• _PROBLEM_:
Copy verbatim the block of lines in the entries below whose first line contains "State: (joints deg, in" and whose last line contains "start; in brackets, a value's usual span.". Leave out all other lines.

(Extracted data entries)
◇ ◇ ◇ ◇ ◇
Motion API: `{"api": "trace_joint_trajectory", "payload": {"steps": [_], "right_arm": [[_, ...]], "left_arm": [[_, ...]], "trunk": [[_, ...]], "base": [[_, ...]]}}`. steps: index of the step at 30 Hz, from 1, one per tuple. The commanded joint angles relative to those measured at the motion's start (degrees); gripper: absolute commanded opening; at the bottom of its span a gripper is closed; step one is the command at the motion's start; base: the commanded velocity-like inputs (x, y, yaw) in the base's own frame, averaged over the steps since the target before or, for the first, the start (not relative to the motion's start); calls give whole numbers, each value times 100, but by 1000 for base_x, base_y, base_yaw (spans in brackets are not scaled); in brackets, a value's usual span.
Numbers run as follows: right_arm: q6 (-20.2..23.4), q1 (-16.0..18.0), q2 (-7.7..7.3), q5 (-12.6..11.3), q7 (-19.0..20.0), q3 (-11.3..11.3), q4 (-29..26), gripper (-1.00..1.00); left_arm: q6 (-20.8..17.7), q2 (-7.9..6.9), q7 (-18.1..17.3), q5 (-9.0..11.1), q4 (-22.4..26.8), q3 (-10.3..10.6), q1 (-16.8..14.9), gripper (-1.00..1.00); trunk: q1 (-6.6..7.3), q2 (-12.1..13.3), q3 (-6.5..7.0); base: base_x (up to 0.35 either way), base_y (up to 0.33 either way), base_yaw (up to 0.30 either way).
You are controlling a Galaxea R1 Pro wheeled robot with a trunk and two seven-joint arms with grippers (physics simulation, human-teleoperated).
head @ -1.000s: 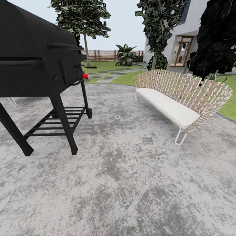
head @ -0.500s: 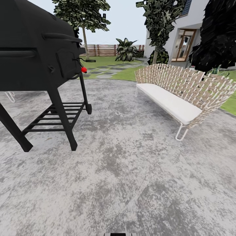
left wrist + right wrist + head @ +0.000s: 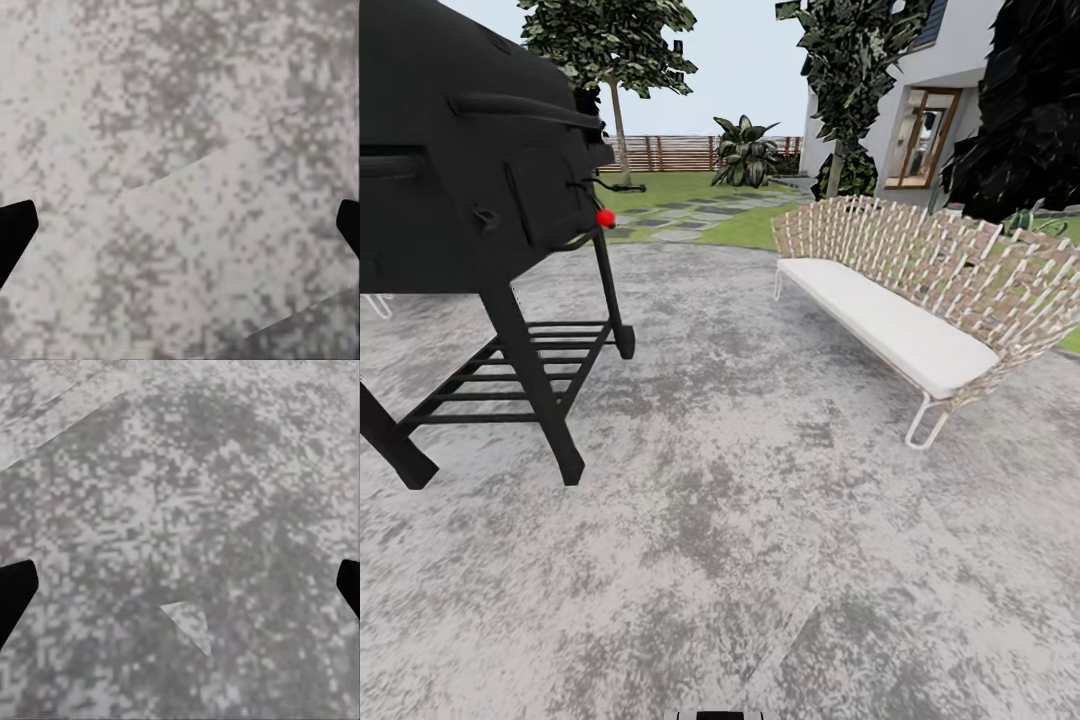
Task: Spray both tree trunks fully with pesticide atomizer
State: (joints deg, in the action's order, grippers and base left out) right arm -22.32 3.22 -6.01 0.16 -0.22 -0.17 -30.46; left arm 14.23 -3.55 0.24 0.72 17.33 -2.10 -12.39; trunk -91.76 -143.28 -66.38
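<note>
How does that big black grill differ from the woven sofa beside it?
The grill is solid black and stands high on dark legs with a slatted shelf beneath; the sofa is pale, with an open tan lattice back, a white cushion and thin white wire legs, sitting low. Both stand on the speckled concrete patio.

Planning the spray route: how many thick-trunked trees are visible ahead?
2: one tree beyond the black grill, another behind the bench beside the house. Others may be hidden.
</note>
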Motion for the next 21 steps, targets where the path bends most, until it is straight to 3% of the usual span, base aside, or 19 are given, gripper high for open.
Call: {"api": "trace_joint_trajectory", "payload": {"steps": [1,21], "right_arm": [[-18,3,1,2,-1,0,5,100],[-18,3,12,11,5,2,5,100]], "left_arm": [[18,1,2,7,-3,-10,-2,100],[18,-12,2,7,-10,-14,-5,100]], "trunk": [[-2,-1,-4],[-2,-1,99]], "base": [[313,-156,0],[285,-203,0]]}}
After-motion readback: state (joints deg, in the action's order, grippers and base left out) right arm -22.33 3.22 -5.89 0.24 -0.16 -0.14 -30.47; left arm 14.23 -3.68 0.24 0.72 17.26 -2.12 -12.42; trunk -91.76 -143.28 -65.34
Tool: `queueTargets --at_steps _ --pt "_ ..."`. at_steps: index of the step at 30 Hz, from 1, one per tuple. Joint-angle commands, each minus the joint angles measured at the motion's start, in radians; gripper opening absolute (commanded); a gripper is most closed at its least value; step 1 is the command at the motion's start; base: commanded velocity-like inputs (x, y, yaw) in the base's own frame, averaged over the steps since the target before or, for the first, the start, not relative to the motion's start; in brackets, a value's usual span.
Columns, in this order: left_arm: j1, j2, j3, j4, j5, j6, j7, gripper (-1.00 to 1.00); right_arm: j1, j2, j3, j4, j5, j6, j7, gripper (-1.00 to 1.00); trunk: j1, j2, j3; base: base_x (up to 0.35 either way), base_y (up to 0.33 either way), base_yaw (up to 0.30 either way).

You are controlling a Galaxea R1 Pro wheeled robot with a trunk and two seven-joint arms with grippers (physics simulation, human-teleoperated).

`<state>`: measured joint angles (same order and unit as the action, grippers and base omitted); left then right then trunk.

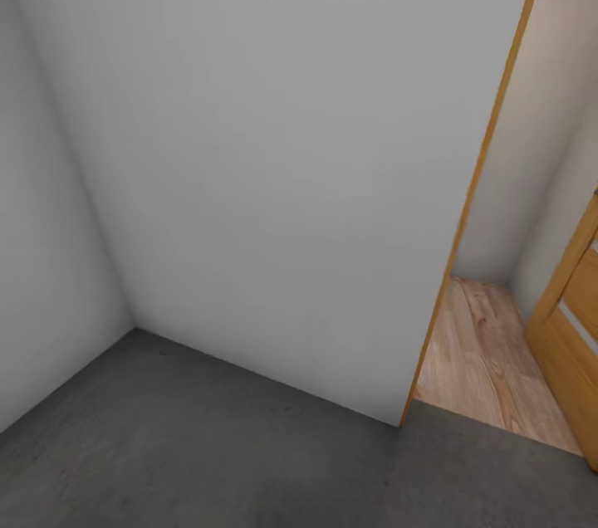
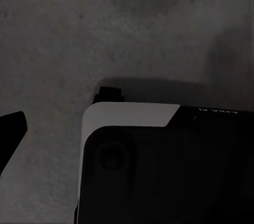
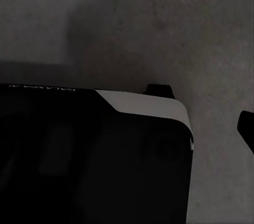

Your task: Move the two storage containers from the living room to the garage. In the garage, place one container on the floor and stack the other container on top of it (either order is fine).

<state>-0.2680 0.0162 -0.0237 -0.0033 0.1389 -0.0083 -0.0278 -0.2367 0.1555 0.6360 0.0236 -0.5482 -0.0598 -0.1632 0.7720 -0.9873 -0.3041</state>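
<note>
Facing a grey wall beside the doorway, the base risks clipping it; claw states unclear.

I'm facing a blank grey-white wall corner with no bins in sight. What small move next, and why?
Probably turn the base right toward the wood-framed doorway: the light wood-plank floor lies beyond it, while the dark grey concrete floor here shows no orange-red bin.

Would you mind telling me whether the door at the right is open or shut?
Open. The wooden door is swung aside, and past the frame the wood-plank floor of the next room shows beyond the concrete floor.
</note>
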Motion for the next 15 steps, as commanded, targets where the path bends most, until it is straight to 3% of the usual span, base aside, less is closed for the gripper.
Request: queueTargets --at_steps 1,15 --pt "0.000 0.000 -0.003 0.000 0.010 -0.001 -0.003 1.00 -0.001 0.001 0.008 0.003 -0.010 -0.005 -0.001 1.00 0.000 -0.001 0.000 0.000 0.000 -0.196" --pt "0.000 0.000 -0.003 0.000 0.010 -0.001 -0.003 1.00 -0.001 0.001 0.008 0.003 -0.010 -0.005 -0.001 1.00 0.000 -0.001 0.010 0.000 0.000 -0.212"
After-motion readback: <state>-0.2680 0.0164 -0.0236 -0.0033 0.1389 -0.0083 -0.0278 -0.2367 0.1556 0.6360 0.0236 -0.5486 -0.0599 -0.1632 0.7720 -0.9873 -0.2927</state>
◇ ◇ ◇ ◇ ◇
• _OUTPUT_:
State: (joints deg, in the action's order, grippers and base left out) right arm -22.32 3.22 -6.01 0.16 -0.22 -0.17 -30.46; left arm 14.23 -3.55 0.24 0.72 17.33 -2.10 -12.39; trunk -91.76 -143.28 -66.38
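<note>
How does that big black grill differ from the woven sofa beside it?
The grill is solid black and stands high on dark legs with a slatted shelf beneath; the sofa is pale, with an open tan lattice back, a white cushion and thin white wire legs, sitting low. Both stand on the speckled concrete patio.

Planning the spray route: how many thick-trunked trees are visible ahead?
2: one tree beyond the black grill, another behind the bench beside the house. Others may be hidden.
</note>
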Motion for the next 21 steps, targets where the path bends most, until it is straight to 3% of the usual span, base aside, or 19 are given, gripper high for open.
Call: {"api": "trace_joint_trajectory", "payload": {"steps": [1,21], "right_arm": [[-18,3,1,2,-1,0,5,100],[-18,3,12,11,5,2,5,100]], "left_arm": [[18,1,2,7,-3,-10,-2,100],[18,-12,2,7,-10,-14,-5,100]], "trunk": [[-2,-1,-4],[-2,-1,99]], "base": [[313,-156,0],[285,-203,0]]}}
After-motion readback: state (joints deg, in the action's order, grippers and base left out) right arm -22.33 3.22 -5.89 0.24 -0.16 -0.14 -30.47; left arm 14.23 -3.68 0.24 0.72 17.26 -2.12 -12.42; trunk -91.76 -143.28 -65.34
Tool: `queueTargets --at_steps _ --pt "_ ..."`. at_steps: index of the step at 30 Hz, from 1, one per tuple. Joint-angle commands, each minus the joint angles measured at the motion's start, in radians; gripper opening absolute (commanded); a gripper is most closed at its least value; step 1 is the command at the motion's start; base: commanded velocity-like inputs (x, y, yaw) in the base's own frame, averaged over the steps since the target before or, for the first, the start, not relative to the motion's start; in brackets, a value's usual span.

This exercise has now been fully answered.